SOURCE INFORMATION –
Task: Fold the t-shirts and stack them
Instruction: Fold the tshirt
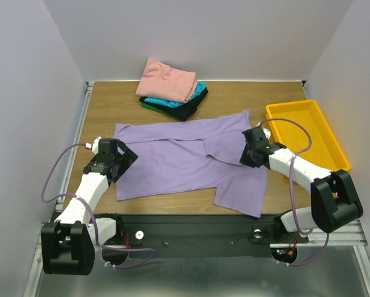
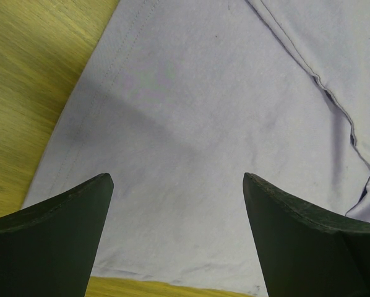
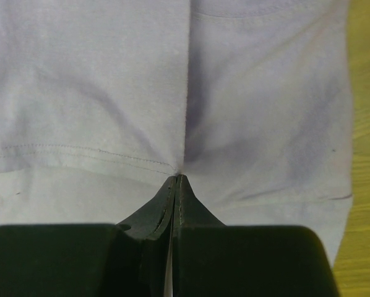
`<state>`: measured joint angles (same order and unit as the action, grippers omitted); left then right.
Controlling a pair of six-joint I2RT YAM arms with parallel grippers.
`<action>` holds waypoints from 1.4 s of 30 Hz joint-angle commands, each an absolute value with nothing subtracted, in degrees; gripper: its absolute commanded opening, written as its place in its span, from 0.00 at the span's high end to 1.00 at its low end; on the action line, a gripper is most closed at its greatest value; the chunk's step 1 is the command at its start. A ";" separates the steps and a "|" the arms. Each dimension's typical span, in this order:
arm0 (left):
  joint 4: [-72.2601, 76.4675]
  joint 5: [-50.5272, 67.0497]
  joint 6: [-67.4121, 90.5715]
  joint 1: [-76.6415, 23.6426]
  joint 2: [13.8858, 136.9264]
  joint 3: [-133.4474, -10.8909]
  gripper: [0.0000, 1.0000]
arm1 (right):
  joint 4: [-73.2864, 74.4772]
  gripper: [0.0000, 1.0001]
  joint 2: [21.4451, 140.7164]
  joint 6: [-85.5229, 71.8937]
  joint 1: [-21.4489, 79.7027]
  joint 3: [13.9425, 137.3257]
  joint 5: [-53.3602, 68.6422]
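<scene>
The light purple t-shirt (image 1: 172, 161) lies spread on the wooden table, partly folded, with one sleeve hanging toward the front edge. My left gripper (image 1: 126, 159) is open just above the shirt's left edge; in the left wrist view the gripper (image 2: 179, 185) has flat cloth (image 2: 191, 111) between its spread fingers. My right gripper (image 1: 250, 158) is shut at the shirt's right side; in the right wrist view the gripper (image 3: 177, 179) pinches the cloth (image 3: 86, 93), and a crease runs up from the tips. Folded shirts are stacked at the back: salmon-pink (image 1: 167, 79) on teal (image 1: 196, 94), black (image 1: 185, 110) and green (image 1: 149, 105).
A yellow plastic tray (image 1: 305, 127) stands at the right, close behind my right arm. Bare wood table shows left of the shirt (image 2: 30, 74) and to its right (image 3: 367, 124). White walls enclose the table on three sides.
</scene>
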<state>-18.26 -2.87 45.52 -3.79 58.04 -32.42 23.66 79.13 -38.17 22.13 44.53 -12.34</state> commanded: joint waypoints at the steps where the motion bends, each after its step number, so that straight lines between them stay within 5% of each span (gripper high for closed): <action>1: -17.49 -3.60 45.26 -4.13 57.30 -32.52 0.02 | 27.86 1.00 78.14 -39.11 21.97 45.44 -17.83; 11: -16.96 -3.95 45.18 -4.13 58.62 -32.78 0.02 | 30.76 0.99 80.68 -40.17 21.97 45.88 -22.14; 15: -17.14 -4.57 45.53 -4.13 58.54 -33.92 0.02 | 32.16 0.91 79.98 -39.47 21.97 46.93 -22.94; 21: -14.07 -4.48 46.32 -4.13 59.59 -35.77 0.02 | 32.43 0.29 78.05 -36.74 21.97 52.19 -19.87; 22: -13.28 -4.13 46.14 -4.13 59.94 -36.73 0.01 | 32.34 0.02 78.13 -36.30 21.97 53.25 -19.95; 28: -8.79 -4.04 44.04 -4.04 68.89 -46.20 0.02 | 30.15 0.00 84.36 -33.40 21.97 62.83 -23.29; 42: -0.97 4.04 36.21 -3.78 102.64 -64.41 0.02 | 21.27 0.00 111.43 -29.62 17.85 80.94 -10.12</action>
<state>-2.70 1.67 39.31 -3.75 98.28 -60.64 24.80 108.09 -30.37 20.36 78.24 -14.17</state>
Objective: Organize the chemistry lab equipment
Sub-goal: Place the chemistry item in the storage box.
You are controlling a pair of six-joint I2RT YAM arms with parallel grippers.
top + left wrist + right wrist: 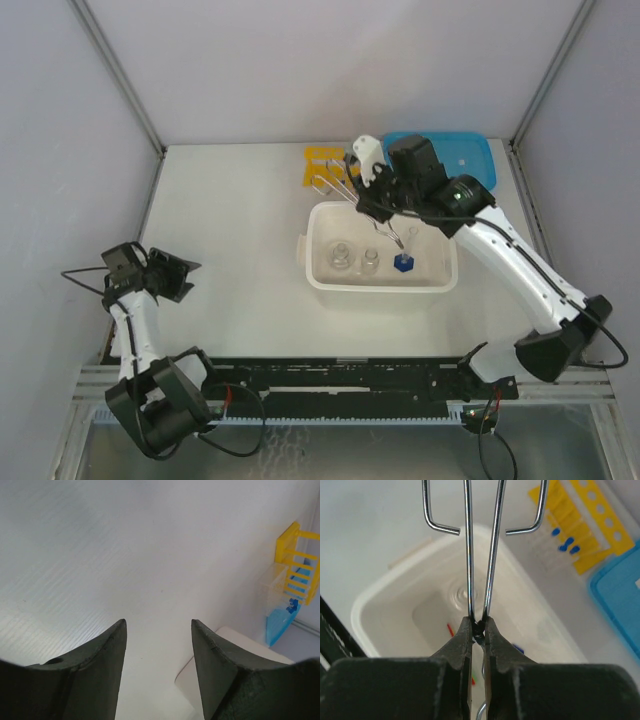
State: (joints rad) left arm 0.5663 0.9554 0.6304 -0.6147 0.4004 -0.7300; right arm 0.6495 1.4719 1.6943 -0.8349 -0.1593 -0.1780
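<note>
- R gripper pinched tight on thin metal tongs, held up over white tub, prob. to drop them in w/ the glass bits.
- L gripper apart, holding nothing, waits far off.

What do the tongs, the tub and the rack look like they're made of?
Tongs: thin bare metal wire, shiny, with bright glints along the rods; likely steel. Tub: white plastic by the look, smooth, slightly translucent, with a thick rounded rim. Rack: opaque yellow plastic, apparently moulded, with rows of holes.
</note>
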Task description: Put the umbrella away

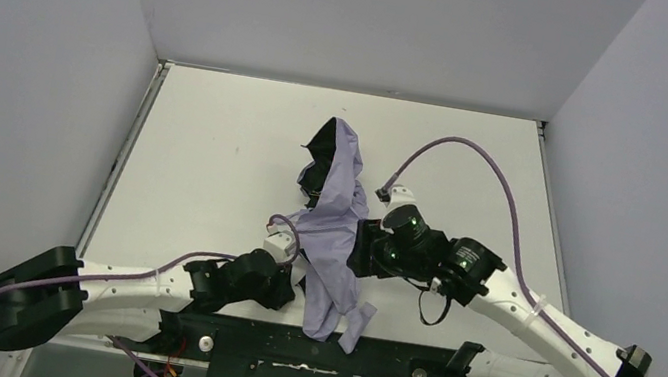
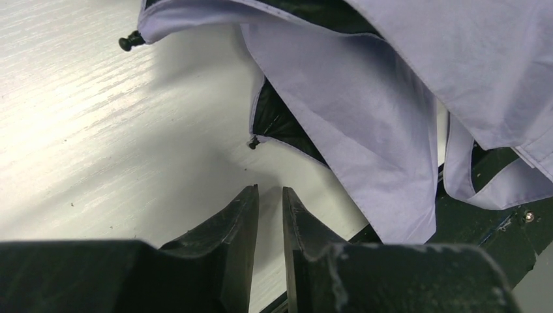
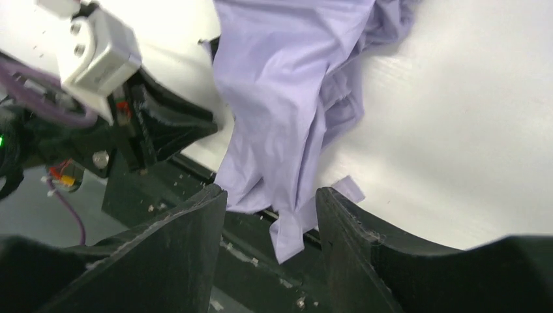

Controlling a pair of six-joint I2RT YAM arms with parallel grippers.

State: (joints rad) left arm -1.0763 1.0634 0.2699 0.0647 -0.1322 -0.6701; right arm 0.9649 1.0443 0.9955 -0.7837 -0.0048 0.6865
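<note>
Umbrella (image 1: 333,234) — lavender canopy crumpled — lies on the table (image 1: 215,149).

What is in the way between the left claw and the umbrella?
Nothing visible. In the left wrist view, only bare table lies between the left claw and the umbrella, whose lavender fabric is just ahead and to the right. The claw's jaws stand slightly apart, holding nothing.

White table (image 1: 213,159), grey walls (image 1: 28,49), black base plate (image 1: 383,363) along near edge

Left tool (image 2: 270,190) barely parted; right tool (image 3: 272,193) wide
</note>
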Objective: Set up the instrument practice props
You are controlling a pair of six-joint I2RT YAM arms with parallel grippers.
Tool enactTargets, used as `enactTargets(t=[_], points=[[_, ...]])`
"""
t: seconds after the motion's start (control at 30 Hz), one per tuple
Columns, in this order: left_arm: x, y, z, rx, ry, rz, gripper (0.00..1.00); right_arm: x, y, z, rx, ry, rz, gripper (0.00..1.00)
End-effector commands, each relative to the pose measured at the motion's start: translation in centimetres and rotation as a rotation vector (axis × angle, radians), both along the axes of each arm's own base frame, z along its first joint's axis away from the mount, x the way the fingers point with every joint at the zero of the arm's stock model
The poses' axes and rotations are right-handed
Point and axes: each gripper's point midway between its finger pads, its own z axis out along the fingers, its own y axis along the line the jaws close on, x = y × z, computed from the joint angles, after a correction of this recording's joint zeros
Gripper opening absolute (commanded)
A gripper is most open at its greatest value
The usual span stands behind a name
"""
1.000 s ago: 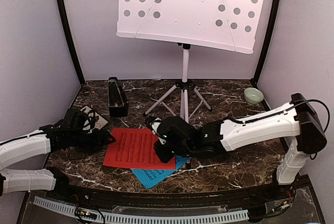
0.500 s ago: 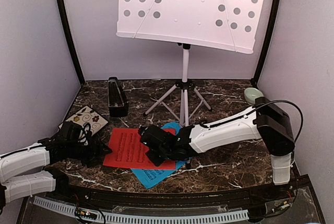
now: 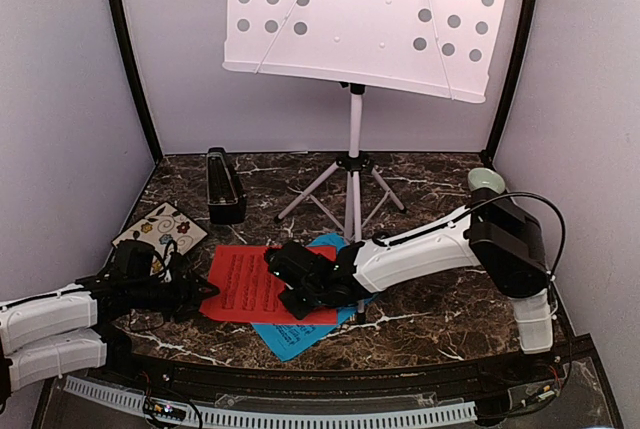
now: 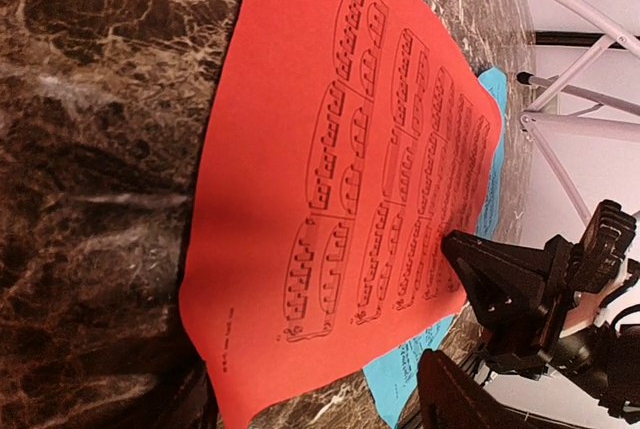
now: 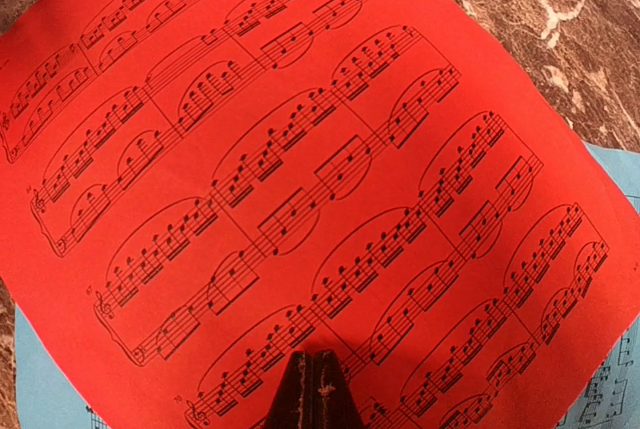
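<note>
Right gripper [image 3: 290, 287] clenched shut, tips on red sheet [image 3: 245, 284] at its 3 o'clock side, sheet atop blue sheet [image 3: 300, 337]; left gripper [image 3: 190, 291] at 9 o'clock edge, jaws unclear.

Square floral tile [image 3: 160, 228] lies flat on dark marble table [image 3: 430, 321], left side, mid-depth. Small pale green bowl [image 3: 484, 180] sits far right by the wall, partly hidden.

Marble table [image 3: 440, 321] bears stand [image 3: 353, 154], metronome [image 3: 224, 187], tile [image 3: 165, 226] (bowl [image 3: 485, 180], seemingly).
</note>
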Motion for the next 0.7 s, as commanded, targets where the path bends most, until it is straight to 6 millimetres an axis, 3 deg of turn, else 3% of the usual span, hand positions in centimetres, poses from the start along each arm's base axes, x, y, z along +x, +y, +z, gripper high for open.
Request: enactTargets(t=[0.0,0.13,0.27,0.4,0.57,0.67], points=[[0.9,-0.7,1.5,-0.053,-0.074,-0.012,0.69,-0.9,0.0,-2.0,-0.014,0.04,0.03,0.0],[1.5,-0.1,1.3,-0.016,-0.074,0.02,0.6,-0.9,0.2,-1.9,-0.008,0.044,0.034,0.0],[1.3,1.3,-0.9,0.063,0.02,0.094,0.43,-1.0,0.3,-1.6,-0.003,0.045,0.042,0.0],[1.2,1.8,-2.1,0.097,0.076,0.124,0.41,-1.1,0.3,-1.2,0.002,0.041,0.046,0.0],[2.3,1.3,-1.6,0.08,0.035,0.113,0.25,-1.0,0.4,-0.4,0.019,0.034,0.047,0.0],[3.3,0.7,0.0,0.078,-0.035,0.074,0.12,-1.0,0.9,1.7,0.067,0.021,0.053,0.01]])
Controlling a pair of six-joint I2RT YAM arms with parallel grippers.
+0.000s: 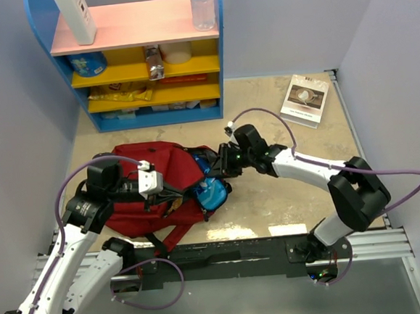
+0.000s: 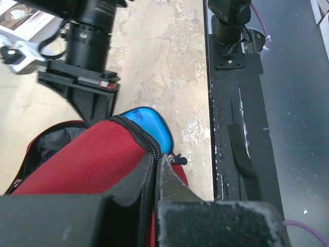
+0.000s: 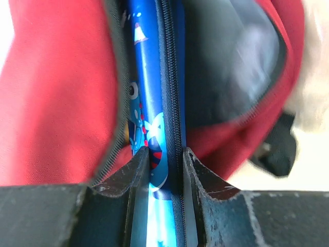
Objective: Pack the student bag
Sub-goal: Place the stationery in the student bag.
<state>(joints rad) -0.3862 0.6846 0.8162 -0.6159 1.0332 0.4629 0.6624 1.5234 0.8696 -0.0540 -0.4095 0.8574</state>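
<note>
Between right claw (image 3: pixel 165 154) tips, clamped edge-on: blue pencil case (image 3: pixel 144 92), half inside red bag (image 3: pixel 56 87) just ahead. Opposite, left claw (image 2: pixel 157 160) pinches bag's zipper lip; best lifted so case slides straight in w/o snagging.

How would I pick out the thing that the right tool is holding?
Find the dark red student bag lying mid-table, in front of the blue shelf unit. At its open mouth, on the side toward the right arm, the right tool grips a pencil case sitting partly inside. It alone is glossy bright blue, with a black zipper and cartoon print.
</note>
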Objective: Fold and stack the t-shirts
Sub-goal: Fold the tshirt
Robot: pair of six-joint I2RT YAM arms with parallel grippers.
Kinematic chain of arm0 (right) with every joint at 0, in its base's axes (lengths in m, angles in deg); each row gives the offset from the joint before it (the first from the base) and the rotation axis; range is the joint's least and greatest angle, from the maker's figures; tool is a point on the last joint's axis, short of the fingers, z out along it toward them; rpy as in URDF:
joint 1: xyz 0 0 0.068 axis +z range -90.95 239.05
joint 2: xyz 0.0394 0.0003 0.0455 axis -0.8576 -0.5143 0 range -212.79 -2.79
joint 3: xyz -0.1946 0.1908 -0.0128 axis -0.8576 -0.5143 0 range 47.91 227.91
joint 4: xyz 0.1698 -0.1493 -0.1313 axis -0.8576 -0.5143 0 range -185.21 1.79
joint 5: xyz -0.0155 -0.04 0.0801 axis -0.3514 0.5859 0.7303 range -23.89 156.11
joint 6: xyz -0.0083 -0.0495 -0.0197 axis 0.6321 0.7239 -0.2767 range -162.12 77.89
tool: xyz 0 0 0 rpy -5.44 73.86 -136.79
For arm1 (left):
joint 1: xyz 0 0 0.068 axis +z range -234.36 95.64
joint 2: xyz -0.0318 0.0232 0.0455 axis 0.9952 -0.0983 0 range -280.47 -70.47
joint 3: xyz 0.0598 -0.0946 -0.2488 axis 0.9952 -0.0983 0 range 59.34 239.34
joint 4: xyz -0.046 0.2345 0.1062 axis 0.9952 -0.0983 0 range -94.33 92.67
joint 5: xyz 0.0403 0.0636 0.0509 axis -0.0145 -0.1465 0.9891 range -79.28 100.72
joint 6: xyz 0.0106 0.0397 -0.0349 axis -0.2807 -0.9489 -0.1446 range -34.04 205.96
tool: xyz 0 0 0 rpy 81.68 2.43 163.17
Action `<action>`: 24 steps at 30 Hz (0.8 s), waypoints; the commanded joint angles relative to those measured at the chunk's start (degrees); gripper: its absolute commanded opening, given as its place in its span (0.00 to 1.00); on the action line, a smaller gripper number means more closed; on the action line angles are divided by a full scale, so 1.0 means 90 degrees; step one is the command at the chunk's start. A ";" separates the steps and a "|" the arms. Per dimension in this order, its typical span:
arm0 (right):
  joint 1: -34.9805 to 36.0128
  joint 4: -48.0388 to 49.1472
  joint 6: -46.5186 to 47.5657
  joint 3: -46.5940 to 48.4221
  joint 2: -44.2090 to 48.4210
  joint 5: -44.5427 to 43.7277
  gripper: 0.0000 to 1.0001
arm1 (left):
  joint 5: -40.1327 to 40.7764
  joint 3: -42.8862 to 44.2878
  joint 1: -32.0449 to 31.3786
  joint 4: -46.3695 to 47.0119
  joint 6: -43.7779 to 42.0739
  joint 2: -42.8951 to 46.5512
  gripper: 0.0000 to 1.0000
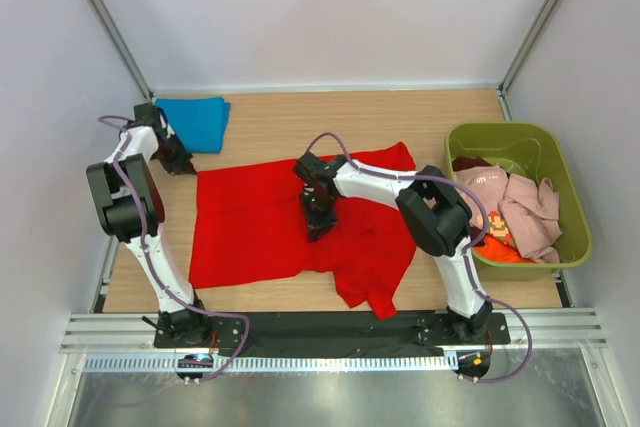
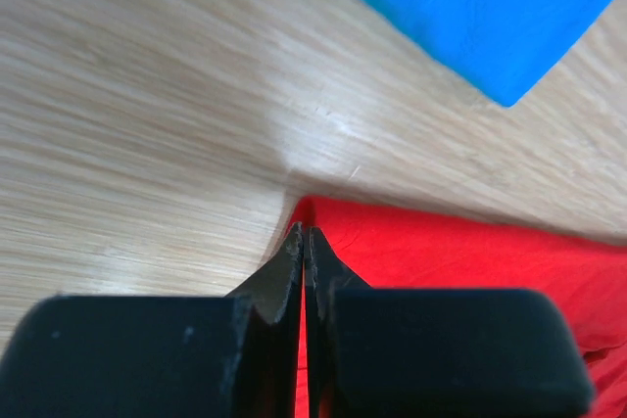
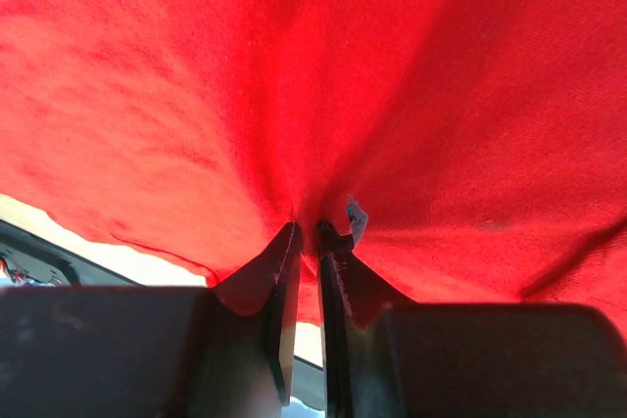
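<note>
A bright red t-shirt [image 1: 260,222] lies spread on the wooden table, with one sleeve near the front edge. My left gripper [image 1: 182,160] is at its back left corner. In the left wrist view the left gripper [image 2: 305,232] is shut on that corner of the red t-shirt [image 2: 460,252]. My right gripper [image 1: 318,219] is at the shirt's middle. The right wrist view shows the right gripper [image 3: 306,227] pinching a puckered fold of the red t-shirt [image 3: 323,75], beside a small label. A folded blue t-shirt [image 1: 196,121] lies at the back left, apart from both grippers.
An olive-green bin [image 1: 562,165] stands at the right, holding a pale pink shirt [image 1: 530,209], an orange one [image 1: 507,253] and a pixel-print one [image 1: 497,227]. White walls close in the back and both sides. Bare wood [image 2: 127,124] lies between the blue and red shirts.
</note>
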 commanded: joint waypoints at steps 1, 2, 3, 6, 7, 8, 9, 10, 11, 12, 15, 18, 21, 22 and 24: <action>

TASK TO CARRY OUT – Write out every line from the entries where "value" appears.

WRITTEN SOLUTION –
`<action>` holds waypoints from 1.4 s of 30 Hz joint-angle commands, each an absolute value with nothing subtracted, in degrees; gripper: its absolute commanded opening, written as its place in its span, from 0.00 at the span's high end to 1.00 at its low end; on the action line, a gripper is most closed at its greatest value; the chunk's step 1 is the command at its start. A ";" separates the steps and a "|" the arms. Each dimension's typical span, in this order:
A gripper is most open at its greatest value

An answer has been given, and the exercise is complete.